Search code examples
rstatisticslinear-regression

Customize formula in geom-smooth / ggplot2 / R


I want to customize the formula used in geom_smooth like this:

library(MASS)
library(ggplot2)

data("Cars93", package = "MASS")

str(Cars93)

Cars93.log <- transform(Cars93, log.price = log(Price))

log.model <- lm(log.price ~ Horsepower*Origin, data = Cars93.log)
summary(log.model)
plot(log.model)

p <- ggplot(data = Cars93.log, aes(x = Horsepower, y = log.price, colour = Origin)) + 
  geom_point(aes(shape = Origin, color = Origin)) +   # Punkte
  facet_grid(~ Origin) +
  theme(axis.title.x = element_text(margin=margin(15,0,0,0)),
        axis.title.y = element_text(margin=margin(0,15,0,0))) +
  scale_y_continuous(n.breaks = 7) +
  scale_colour_manual(values = c("USA" = "red","non-USA" = "black")) +
  scale_shape_manual(values = c(16,16)) +
  ylab("Price(log)")

lm.mod <- function(df) {
  y ~ x*Cars93.log$Origin
}

p_smooth <- by(Cars93.log, Cars93.log$Origin, 
               function(x) geom_smooth(data=x, method = lm, formula = lm.mod(x)))

p + p_smooth

However, I receive the error that the computation failed because of different lengths of my used variables.

length(Cars93.log$log.price)
length(Cars93.log$Origin)
length(Cars93.log$Horsepower)

But when I check the length for each variable they're all the same... Any ideas, what's wrong?

Thanks a lot, Martina


Solution

  • I agree with @Rui Barradas, seems like the issue is the lines for lm.mod and p_smooth and the by function

    Once you are making a distinction by Origin (e.g., by doing either facet_wrap or color = Origin) then geom_smooth will automatically run different models for those facets.

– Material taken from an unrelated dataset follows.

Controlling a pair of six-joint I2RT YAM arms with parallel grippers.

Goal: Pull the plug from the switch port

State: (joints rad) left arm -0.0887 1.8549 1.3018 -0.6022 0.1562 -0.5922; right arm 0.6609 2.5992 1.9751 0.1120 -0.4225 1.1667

    p <- ggplot(data = Cars93.log, 
                aes(x = Horsepower, y = log.price, color = Origin)) + 
      geom_point(aes(shape = Origin)) +
      facet_wrap(~ Origin) +
      theme(axis.title.x = element_text(margin=margin(15,0,0,0)),
            axis.title.y = element_text(margin=margin(0,15,0,0))) +
      scale_y_continuous(n.breaks = 7) +
      scale_colour_manual(values = c("USA" = "red","non-USA" = "black")) +
      scale_shape_manual(values = c(16,16)) +
      ylab("Price(log)")
    
    p + geom_smooth(method = lm, formula = y ~ x)
    

    you can convince yourself that this is the same as the output of log.model by extending the x-axis limits to see where the geom_smooth line would cross the y axis (e.g., + coord_cartesian(xlim = c(0, 300)))

    You can also see the difference in the graph if you don't pass color = Origin to the geom_smooth function (essentially what is happening if you comment this out from the first ggplot() initialization):

    p <- ggplot(data = Cars93.log, 
                aes(x = Horsepower, y = log.price)) + # color = Origin)) + 
      geom_point(aes(shape = Origin)) +
      #facet_wrap(~ Origin) +
      theme(axis.title.x = element_text(margin=margin(15,0,0,0)),
            axis.title.y = element_text(margin=margin(0,15,0,0))) +
      scale_y_continuous(n.breaks = 7) +
      scale_colour_manual(values = c("USA" = "red","non-USA" = "black")) +
      scale_shape_manual(values = c(16,16)) +
      ylab("Price(log)")
    
    p + geom_smooth(method = lm, formula = y ~ x)